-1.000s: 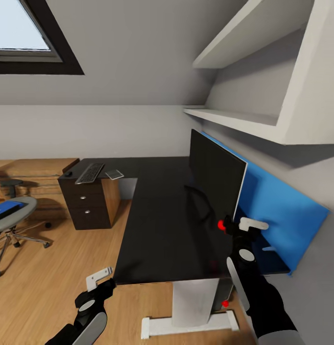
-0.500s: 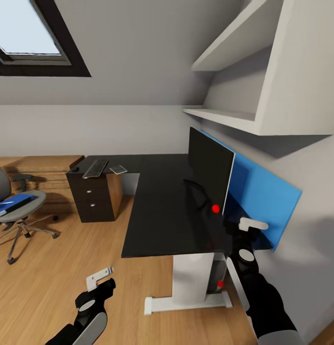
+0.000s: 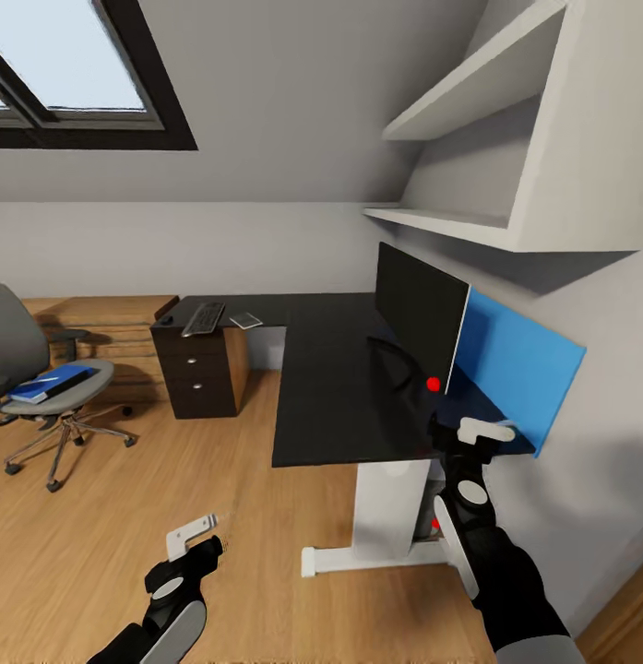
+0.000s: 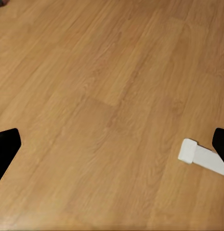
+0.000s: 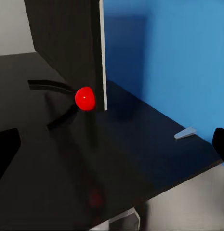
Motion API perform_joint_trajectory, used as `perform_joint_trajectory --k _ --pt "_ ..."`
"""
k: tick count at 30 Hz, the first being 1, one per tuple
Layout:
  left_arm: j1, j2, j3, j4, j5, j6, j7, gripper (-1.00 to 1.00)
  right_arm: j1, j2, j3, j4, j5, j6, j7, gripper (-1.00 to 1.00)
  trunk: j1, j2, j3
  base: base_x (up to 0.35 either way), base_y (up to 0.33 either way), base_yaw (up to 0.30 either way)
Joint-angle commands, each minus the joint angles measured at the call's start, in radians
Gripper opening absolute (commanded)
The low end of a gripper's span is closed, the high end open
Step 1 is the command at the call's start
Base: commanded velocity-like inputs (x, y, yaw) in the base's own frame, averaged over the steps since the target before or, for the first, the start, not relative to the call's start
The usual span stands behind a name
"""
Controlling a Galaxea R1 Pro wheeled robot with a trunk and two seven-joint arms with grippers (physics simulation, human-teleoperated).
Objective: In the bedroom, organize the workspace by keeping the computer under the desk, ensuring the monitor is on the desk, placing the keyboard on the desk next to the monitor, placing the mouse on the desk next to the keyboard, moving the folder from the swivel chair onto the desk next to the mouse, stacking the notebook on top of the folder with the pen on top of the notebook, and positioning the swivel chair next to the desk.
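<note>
We saw the monitor (image 3: 421, 314) already upright on the desk (image 3: 339, 387), against the blue rear panel (image 3: 519, 369), with the keyboard (image 3: 203, 318), the mouse (image 3: 171, 320) and the notebook (image 3: 245, 320) far off on the other wing, over the drawer unit (image 3: 199, 373). The folder (image 3: 52, 383) lay flat on the seat of the swivel chair (image 3: 44, 392), well apart from the desk across the wooden floor (image 3: 173, 480). Our right gripper (image 3: 473, 438) hung at the near desk edge beside the monitor, fingers spread, holding nothing; our left gripper (image 3: 194, 542) hung low over the floor, also spread and empty. We judged the folder next up: thin, light, probably a bit flexible and slick-covered, so we'd pinch it at an edge overhanging the seat, ideally the stiffer spine side, and keep it level. We expected the keyboard to be rigid but long, so best gripped mid-length. The notebook looked light and flat, needing an edge grab. We couldn't make out the pen.
</note>
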Motion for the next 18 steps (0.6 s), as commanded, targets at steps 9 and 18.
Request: perform_joint_trajectory --k 9,18 --pt "-0.001 0.003 0.000 -0.002 0.001 0.006 0.010 1.00 -0.001 0.003 0.070 0.006 -0.003 -0.042 -0.009 1.00 0.000 -0.001 -0.001 -0.144 0.310 0.059" --pt "-0.001 0.001 -0.001 -0.001 0.003 0.006 0.010 1.00 -0.001 0.004 0.081 0.024 -0.002 -0.076 -0.008 1.00 0.000 -0.001 -0.001 -0.074 0.321 0.209"
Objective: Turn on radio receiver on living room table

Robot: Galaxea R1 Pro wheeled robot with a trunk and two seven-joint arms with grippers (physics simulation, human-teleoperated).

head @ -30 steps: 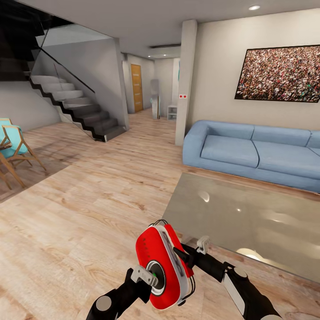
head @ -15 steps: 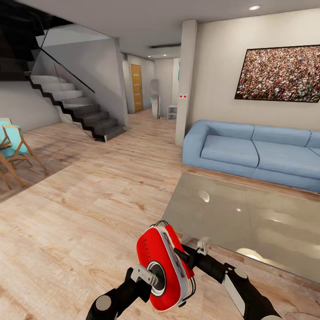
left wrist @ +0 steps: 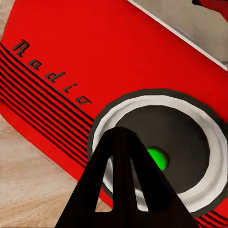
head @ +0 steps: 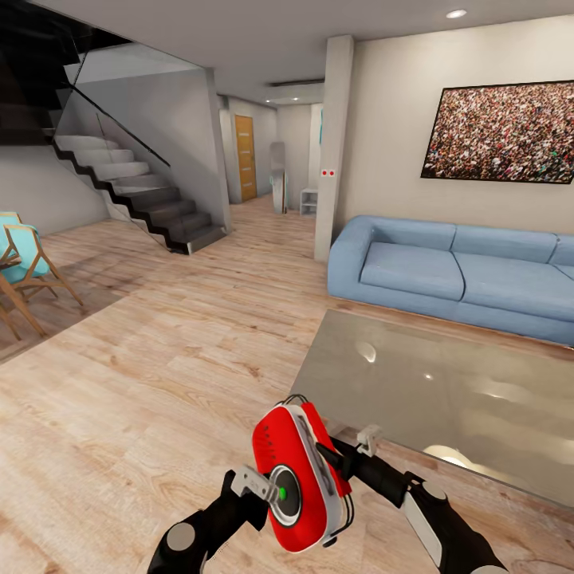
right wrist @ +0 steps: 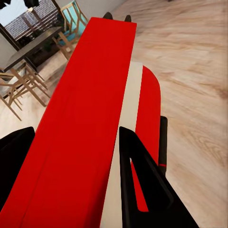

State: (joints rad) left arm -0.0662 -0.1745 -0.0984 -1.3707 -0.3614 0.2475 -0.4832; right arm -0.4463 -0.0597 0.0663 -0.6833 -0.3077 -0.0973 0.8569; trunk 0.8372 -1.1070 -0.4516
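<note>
The red radio receiver point(head: 296, 478) stands upright in the air, off the near left corner of the glossy grey table point(head: 446, 383). My right gripper point(head: 328, 465) is shut on the radio's edge; in the right wrist view its black fingers point(right wrist: 142, 190) flank the red and white side of the radio point(right wrist: 90, 118). My left gripper point(head: 259, 485) is shut, with its tip against the round dark dial. In the left wrist view that dial point(left wrist: 185, 137) shows a green light point(left wrist: 156, 158) just beyond the dark fingertips point(left wrist: 121, 185).
A blue sofa point(head: 454, 271) runs along the far side of the table under a wall picture point(head: 502, 131). A pillar point(head: 333, 151) stands at the sofa's left end. Stairs point(head: 135, 191) and wooden chairs point(head: 24, 267) are on the left, across open wood floor point(head: 159, 367).
The radio and both grippers have shifted slightly right and down. The left gripper's tip now lies further onto the dial.
</note>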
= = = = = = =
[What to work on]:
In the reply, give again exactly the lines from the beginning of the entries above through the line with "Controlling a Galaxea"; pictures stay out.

[Exercise response]:
-1.000s: 
-0.500s: 
+0.000s: 
+0.000s: 
+0.000s: 
Motion API perform_joint_trajectory, used as `perform_joint_trajectory --k _ --pt "_ ..."`
"""
k: tick count at 30 Hz, the first being 1, one per tuple
Layout:
  left_arm: j1, j2, j3, j4, j5, j6, j7, gripper (-1.00 to 1.00)
  right_arm: j1, j2, j3, j4, j5, j6, j7, gripper (-1.00 to 1.00)
  trunk: j1, j2, j3
  base: base_x (up to 0.35 either way), base_y (up to 0.33 either way), base_yaw (up to 0.30 either way)
Joint-angle commands, each minus the joint angles measured at the call's start, in radians
Gripper opening absolute (commanded)
The low end of a gripper's span is closed, the high end open
Step 1 is the command at the call's start
Base: commanded velocity-like inputs (x, y, yaw) in the base's own frame, averaged over the steps since the target before or, for the first, the start, not relative to the call's start
The usual span stands behind a name
"""
Controlling a Galaxea R1 Pro wheeled robot with a trunk and two seven-joint arms with grippers (physics simulation, human-teleoperated).

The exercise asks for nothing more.